Tourisme - La compétitivité touristique de la France subit un sérieux recul

Si la France est toujours la première destination touristique mondiale, elle souffre néanmoins d'un manque de compétitivité. L'étude bisannuelle du Forum économique mondial sur la compétitivité dans le tourisme la place désormais au septième rang mondial, alors qu'en 2011, elle occupait la troisième place du classement.

Le Forum économique mondial publie, comme tous les deux ans, une très riche étude sur la compétitivité dans le tourisme mondial. Sur un plan général, le rapport rappelle que "le secteur du voyage et du tourisme a résisté au ralentissement économique mondial et joue actuellement un rôle important dans la réponse apportée aux défis graves qui se posent sur le plan mondial, y compris le chômage des jeunes, le développement économique et la durabilité environnementale". Selon la responsable du département "Aviation, tourisme et voyage" du Forum, "la gageure que doit affronter le secteur et toutes les parties prenantes, c'est de maintenir cette formidable contribution à la croissance économique et à l'emploi, tout en continuant de poursuivre les objectifs communs visant à promouvoir les voyages et le tourisme mondial de façon proactive, et de protéger les cultures, identités et environnements des pays d'accueil".
Mais c'est surtout le classement des différents pays en fonction de leur compétitivité dans le secteur touristique - à ne pas confondre avec le classement en termes d'entrées de touristes étrangers - qui retiendra l'attention. Celui-ci couvre 140 Etats et repose sur l'agrégation de près de 80 indicateurs. Et le classement 2013 n'est pas bon pour la France, qui perd quatre places entre 2011 et cette année. Notre pays passe ainsi du 3e rang derrière la Suisse et l'Allemagne au 7e rang aujourd'hui (derrière la Suisse, l'Allemagne, l'Autriche, l'Espagne, le Royaume-Uni et les Etats-Unis).
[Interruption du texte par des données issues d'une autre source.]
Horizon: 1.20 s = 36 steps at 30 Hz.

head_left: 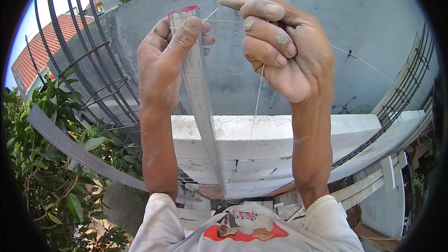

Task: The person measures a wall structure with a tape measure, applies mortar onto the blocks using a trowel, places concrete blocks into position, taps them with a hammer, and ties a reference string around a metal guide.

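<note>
My left hand (158,65) grips the upper end of a long metal channel (201,107), thumb across its front and fingers behind. The channel slants downward in front of the white block wall, and its top edge carries red marking. A thin white string (256,107) crosses the channel near my left thumb and runs over to my right hand (301,51). That hand is closed around the string, with the index finger pointing left toward the channel. Below the curled fingers a length of string hangs down. Dried grey mortar spots both hands.
White block courses (275,130) stand before a grey plastered wall (266,88). Steel rebar (84,42) rises at the left, and more rebar (401,93) leans at the right. Another metal strip (88,149) crosses leafy plants (51,177). Wooden boards (368,193) lie lower right.
</note>
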Motion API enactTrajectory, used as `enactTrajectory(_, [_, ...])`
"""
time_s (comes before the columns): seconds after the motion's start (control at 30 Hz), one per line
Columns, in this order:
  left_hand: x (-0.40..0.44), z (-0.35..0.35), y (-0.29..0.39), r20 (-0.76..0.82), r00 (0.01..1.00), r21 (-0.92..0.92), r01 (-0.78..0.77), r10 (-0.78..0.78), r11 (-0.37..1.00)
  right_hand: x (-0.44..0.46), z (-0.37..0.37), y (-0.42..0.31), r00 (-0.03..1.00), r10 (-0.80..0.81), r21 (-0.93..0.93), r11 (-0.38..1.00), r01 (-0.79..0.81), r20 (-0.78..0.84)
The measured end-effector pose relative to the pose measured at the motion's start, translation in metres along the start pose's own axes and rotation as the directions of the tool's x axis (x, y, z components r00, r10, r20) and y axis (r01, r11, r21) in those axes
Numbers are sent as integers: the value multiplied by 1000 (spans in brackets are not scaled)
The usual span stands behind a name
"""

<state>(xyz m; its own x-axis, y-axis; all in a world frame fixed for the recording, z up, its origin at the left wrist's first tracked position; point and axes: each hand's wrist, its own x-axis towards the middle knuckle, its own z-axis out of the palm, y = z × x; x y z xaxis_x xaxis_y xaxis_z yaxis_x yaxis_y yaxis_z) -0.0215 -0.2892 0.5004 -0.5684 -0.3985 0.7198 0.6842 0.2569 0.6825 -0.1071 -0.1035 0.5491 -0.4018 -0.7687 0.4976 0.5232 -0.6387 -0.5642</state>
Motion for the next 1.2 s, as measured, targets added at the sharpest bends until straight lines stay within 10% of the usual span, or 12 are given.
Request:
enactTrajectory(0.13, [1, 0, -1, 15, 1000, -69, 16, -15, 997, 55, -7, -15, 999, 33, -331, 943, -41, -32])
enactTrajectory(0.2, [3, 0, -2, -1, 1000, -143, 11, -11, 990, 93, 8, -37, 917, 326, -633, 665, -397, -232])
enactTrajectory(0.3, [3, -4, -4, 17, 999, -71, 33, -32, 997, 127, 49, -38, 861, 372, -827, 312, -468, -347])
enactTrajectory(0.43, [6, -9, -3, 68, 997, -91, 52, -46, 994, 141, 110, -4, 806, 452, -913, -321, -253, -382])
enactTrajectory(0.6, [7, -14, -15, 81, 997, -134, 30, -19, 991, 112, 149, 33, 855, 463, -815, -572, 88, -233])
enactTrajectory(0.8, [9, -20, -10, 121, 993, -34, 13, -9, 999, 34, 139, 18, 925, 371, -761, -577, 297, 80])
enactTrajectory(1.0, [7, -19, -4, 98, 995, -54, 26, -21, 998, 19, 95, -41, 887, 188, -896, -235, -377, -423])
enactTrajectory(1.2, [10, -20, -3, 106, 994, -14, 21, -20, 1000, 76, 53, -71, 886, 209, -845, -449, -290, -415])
La note moyenne de la France (sur une échelle de 0 à 7) recule ainsi de 5,41 à 5,31 (contre 5,66 pour la Suisse). La note de la France est "plombée" par un indicateur particulièrement défavorable : la compétitivité prix dans le secteur du tourisme et des voyages (140e sur 140 !...). Mais d'autres critères, à la portée plus large que ce seul secteur, pèsent aussi sur la compétitivité française dans le tourisme et les voyages : la facilité à embaucher et à licencier (137e), le prix de l'essence (131e), la parité de pouvoir d'achat (129e), le poids et l'impact de la fiscalité (124e), la facilité à embaucher du personnel étranger (119e) ou les taxes sur les billets et sur les aéroports (116e). D'autres points faibles "traditionnels" ressortent également de l'enquête, à l'image de l'attitude des habitants à l'égard des touristes étrangers (80e rang mondial) ou de la part des dépenses consacrées au tourisme et au voyage dans le budget de l'Etat (78e).
La France dispose néanmoins de plusieurs points forts. Certains ne sont pas vraiment discriminants - du moins parmi les pays développés -, comme l'accès à des équipements sanitaires de qualité (1er rang mondial, partagé toutefois avec d'autres pays) ou l'accès généralisé à l'eau potable (idem). D'autres sont, en revanche, plus spécifiques à la France. C'est par exemple le cas de la qualité du réseau routier (1er rang mondial), de la densité de la présence de grands loueurs automobiles (idem), du nombre de téléphones fixes par habitant (2e), des recommandations sur les extensions de voyages d'affaires (2e), du nombre de sites culturels inscrits au patrimoine mondial de l'Unesco (4e), du nombre de foires et expositions (5e), du taux d'abonnements internet (5e), des ressources culturelles (8e)...
L'étude du Forum économique mondial confirme une faiblesse déjà bien connue de l'industrie touristique française : la difficulté à tirer le meilleur parti économique de la présence de touristes étrangers que ses paysages, sa culture et son mode de vie parviennent pourtant à attirer en masse. Le 7e rang mondial dans la productivité du tourisme et des voyages peut certes difficilement passer pour un échec. Mais le recul révélé par le classement de 2013 interroge d'autant plus qu'il concerne un pays qui conserve encore - bien que désormais menacé par la Chine - le rang de première destination touristique mondiale.